In the records below, find the lines that include "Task" and copy each.

━━ DATA EXCERPTS

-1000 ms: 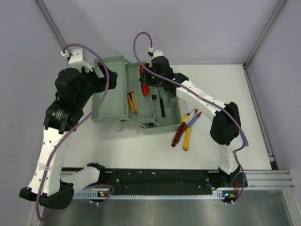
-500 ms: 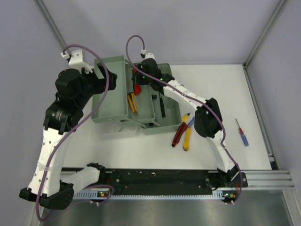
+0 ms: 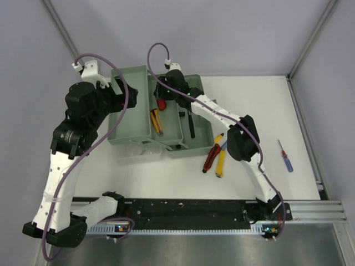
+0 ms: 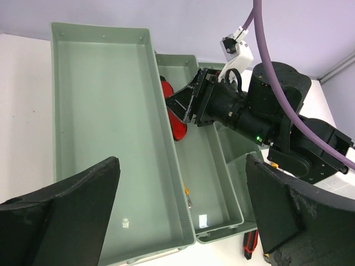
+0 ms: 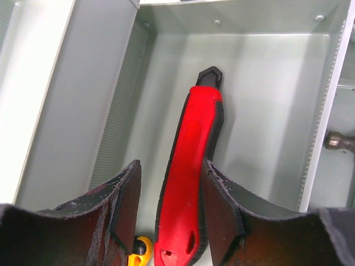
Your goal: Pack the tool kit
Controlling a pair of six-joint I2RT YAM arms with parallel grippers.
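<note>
right gripper (image 5: 171, 166) has swung left into the middle tray of the toolbox (image 3: 131, 113), jaws eased apart around the red-handled tool (image 5: 191, 160), which seems to rest there; left gripper (image 4: 180, 205) stays spread wide.

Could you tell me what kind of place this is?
Probably a robotics lab test cell: a left arm and right arm mounted on a metal rail, a white table, plain walls held by aluminium frame bars.

one toolbox (image 3: 138, 119), one hammer (image 3: 191, 126), one blue screwdriver (image 3: 287, 160)
</note>
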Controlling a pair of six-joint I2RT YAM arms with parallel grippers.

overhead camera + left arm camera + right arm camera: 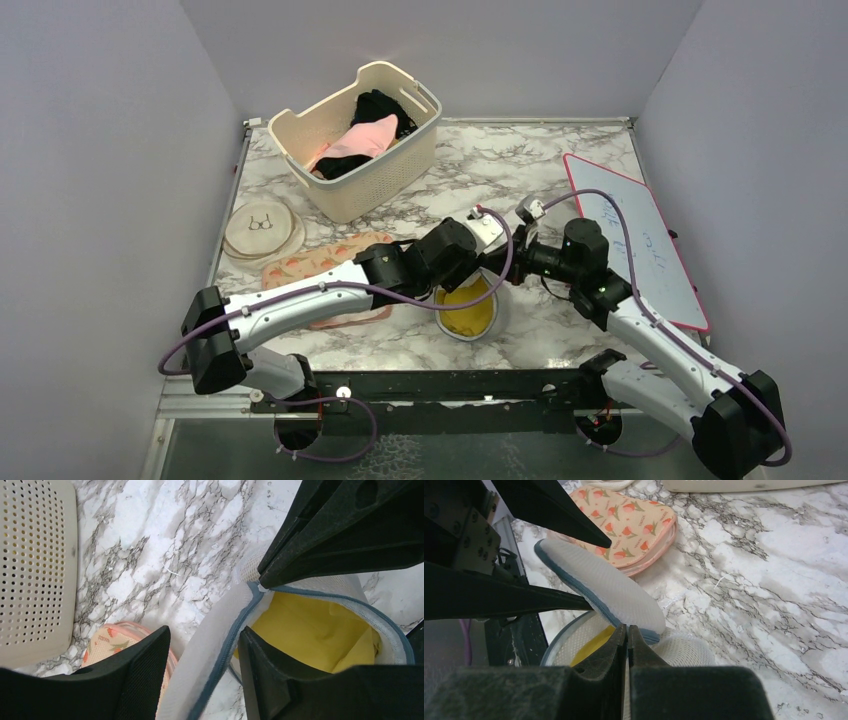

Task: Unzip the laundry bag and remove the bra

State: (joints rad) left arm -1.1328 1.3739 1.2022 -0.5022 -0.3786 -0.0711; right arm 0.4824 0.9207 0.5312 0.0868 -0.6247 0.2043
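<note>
1. The laundry bag (488,325) is found at the near middle of the marble table (545,325), right where the two arms meet. Its zip is undone round much of the dark blue-grey rim.
2. The mesh flap (609,590) is raised off the drum and tilted, and yellow fabric (310,630) is exposed inside the bag, within the rim.
3. The left gripper (205,632) is held with its jaws apart and the flap passed between them. The mesh is laid against one finger and a sliver of space is seen at the other, so no clamp is shown.
4. The right gripper (627,627) is pressed closed, its tips nipped onto the zip rim just where the flap joins the drum.
5. A peach patterned pouch (634,525) is laid flat just beside the bag on the left, and is partly covered by the left arm in the top view.
6. Farther back on the left, a cream disc (262,230) with a glasses drawing is set near the pouch; whether the two touch cannot be told.
7. A cream perforated basket (385,185) is placed at the back, with a pink garment (355,145) and black clothing (378,105) heaped in it.
8. A red-edged white board (640,240) is laid along the right side, well apart from the bag.
</note>
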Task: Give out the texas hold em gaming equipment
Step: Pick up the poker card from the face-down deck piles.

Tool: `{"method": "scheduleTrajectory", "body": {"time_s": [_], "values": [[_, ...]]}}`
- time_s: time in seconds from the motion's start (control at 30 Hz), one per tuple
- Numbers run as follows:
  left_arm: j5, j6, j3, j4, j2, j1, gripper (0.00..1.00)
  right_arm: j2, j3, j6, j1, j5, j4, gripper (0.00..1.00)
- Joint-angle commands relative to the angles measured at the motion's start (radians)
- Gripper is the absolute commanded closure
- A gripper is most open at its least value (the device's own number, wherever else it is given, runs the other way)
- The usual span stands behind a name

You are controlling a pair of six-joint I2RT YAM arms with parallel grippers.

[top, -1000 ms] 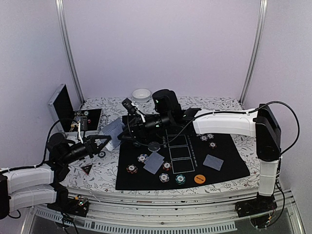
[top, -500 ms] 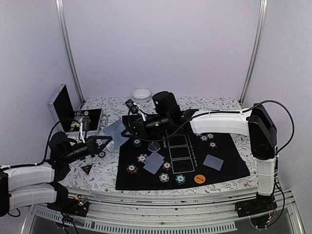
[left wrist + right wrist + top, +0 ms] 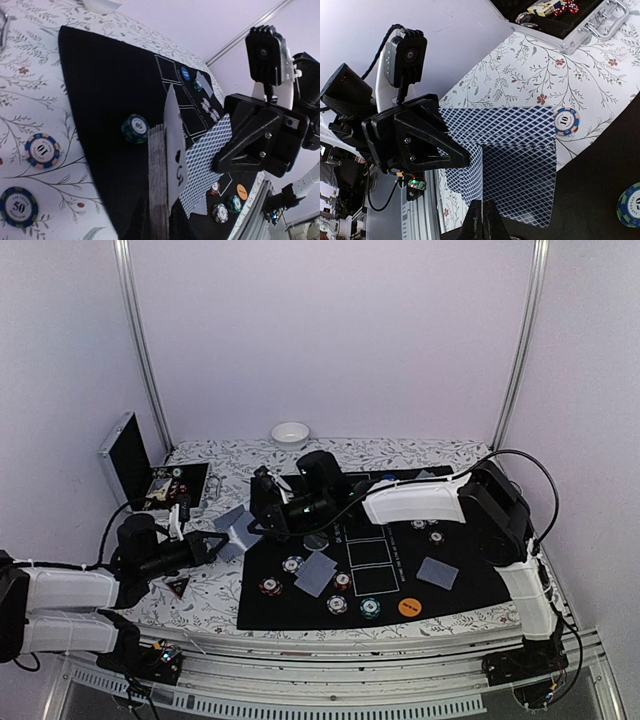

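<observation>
My left gripper [image 3: 218, 543] is shut on a deck of playing cards [image 3: 236, 530] with grey-blue backs, held above the left edge of the black mat [image 3: 470, 585]. The left wrist view shows the deck [image 3: 157, 170] edge-on. Its outermost card [image 3: 176, 150] peels away and shows its face. My right gripper [image 3: 253, 527] reaches in from the right and is shut on that card's edge; in its wrist view its fingers [image 3: 482, 215] pinch the blue-backed card [image 3: 520, 170]. Poker chips [image 3: 291, 564], two laid cards [image 3: 317, 573], an orange button [image 3: 408, 607] and a black disc [image 3: 316, 539] lie on the mat.
The open aluminium case [image 3: 125, 450] stands at the far left with chips inside. A white bowl [image 3: 290, 434] sits at the back. A triangle marker [image 3: 178, 587] and loose chips [image 3: 42, 150] lie on the floral cloth left of the mat.
The right gripper has swung left and down to the deck and closed on its outer card. The left gripper has lowered the deck slightly toward the mat's edge.
</observation>
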Motion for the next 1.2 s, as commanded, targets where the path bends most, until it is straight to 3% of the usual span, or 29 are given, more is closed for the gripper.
{"method": "scheduleTrajectory", "body": {"time_s": [0.0, 0.53, 0.73, 1.17], "values": [[-0.02, -0.021, -0.027, 0.014, 0.091, 0.029, 1.0, 0.105, 0.079, 0.058, 0.007, 0.043, 0.022, 0.98], [0.021, 0.012, -0.045, 0.119, 0.33, 0.096, 0.98, 0.139, 0.094, 0.06, -0.004, 0.147, 0.015, 0.98], [0.029, 0.014, -0.045, 0.133, 0.354, 0.102, 0.9, 0.119, 0.081, 0.047, -0.015, 0.168, 0.013, 0.98], [0.033, 0.023, -0.033, 0.127, 0.396, 0.112, 0.84, 0.091, 0.07, 0.034, -0.031, 0.189, 0.008, 0.98]]}}
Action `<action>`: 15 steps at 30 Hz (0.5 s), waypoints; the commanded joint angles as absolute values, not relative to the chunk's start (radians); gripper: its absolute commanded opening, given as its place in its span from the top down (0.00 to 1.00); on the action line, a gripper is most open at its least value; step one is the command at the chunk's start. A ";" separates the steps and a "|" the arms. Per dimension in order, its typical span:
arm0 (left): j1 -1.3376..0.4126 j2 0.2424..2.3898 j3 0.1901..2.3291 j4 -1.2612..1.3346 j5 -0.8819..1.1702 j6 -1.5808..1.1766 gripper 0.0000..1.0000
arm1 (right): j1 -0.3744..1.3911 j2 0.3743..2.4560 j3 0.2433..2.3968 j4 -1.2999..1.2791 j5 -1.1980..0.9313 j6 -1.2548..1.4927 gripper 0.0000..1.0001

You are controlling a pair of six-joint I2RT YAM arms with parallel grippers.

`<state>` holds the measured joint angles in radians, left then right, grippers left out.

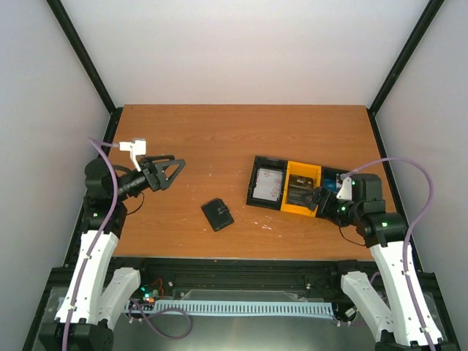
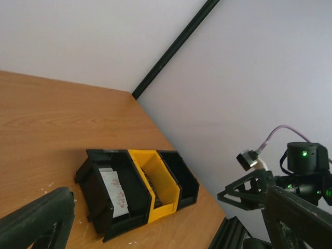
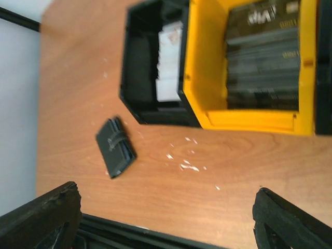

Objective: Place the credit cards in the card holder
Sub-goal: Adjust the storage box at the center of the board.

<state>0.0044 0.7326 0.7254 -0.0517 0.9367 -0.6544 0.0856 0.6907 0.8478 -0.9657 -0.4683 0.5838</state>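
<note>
Plainly nothing is done yet: the card holder lies shut on the surface, and the credit cards sit stacked in the tray, in its yellow bin. My right fingers hang spread wide by that tray, holding nothing; my left fingers gape too, empty, well apart from everything

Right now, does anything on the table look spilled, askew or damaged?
Small white flecks lie scattered on the table between the closed card holder and the tray, like crumbs or chipped debris. The tray sits slightly skewed to the table's edge. Nothing looks damaged.
</note>
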 commanded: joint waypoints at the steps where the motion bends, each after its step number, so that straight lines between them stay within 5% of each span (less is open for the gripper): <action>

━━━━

### YOUR RESPONSE
Task: Unzip the laundry bag and remove the bra
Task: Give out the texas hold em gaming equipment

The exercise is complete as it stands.